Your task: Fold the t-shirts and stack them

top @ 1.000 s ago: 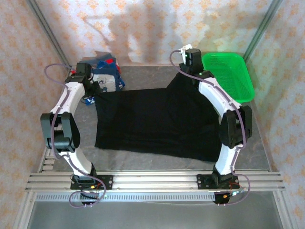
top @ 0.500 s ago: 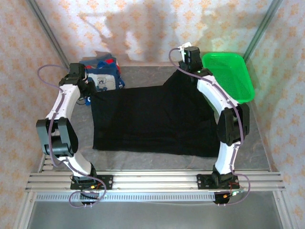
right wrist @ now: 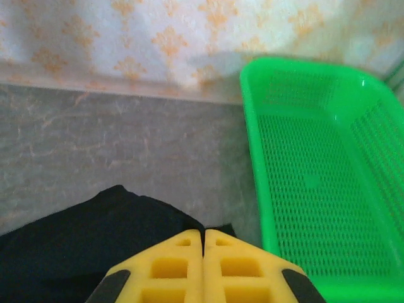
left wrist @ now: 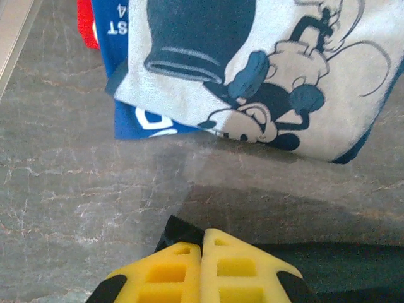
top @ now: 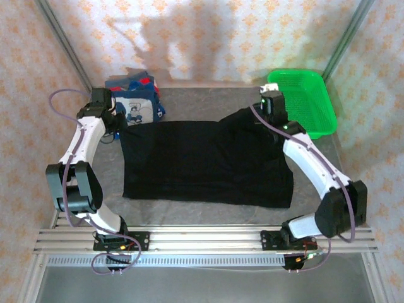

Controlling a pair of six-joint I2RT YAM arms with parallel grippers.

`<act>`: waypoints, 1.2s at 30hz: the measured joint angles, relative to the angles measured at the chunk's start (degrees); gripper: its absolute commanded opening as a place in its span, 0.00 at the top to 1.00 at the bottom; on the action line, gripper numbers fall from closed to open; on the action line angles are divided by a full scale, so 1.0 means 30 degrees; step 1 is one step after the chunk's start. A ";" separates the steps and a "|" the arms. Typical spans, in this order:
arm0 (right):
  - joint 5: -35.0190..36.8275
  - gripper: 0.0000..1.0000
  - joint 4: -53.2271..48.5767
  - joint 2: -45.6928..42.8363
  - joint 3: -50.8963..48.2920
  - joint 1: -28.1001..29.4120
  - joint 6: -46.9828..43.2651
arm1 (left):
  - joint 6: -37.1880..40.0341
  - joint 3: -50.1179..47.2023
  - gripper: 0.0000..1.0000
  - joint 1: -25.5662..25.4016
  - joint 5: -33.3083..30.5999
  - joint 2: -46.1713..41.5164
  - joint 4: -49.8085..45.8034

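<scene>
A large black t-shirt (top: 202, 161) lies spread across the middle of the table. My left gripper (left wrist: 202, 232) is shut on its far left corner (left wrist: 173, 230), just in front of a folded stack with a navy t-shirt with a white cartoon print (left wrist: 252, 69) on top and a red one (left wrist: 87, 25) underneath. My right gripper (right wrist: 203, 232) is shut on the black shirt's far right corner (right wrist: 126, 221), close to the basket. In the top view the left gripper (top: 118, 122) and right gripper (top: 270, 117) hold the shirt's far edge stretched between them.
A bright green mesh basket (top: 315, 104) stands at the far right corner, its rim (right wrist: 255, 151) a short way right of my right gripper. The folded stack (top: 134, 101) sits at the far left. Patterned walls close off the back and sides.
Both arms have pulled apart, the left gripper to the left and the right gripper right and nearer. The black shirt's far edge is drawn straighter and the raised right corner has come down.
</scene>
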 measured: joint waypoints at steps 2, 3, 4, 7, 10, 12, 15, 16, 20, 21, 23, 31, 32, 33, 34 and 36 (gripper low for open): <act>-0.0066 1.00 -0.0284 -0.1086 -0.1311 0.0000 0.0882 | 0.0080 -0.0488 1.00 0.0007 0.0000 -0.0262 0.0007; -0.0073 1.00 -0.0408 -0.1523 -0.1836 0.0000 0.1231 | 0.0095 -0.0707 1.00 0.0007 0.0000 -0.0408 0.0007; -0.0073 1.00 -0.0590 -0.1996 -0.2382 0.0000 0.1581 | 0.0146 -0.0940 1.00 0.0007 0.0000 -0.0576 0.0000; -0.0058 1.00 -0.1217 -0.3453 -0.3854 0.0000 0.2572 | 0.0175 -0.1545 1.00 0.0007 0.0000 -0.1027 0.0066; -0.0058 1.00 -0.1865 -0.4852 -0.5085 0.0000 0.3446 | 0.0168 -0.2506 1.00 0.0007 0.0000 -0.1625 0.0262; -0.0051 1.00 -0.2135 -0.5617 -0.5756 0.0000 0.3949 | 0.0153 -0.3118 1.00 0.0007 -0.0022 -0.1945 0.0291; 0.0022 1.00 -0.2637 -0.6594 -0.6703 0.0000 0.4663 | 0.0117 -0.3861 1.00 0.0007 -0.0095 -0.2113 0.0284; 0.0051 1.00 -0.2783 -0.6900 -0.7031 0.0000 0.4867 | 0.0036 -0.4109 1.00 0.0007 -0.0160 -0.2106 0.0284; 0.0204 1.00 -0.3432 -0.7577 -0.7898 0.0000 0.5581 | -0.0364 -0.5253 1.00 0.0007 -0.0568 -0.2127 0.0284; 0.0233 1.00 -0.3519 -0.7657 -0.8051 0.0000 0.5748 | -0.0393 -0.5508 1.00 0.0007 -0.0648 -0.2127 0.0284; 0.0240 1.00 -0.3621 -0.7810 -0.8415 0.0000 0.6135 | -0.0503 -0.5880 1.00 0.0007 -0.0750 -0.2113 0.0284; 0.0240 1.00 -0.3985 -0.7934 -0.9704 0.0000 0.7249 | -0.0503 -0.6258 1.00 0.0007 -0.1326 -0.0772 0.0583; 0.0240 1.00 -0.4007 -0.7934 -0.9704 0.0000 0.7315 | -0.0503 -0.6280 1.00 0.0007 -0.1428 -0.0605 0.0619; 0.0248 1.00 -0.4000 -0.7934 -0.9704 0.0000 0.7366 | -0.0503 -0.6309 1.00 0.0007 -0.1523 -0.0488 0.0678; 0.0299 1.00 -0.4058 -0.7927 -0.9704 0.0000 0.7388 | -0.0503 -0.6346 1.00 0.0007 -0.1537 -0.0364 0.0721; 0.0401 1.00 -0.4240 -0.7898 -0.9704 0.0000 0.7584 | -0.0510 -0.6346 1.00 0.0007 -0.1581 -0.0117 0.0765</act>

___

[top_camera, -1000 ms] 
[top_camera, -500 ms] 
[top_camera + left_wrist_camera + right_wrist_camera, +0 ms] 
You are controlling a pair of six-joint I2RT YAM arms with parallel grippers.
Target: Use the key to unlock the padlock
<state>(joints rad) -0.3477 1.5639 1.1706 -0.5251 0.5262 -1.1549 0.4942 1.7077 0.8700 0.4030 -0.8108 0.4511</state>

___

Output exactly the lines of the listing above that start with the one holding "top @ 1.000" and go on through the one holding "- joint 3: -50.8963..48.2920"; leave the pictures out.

top @ 1.000 s ago: 
top @ 0.500 s ago: 
right wrist @ now: 
left wrist @ now: 
top @ now: 

Controlling a pair of six-joint I2RT YAM arms with parallel grippers.

`<act>`: waypoints, 1.2s at 30hz: the measured joint angles, relative to the angles measured at the chunk's start (degrees); gripper: its absolute commanded opening as a place in its span, 0.00 at the top to 1.00 at the bottom; on the action line, gripper numbers fall from closed to open; on the action line angles are divided by a full scale, so 1.0 means 30 degrees; step 1 is one step after the chunk's start. A ";" separates the steps and a "|" the arms. Typical spans, in this order:
arm0 (right):
  - joint 5: -35.0190..36.8275
  - gripper: 0.0000..1.0000
  - joint 4: -53.2271..48.5767
  - joint 2: -45.6928..42.8363
  - joint 3: -50.8963..48.2920

Nothing else is needed for this exercise.